* [What you will do] Repeat the data exactly. Pictures are not part of the copy.

* [Information provided]
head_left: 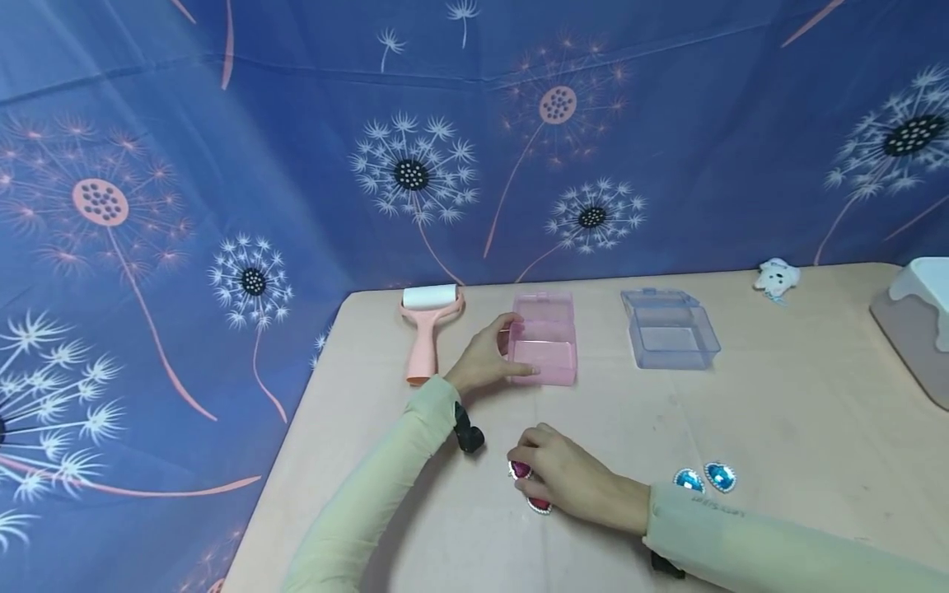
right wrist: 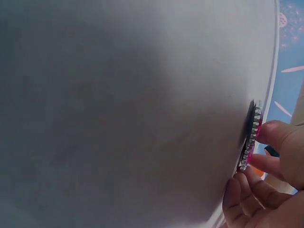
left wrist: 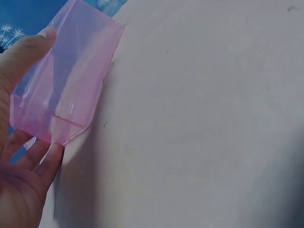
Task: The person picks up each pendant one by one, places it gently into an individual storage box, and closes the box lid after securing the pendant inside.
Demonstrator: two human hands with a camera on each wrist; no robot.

* [Output below]
head_left: 
right wrist: 
left wrist: 
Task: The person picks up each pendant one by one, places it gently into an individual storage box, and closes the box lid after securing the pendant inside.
Demonstrator: two human hands with a camera on each wrist; no robot.

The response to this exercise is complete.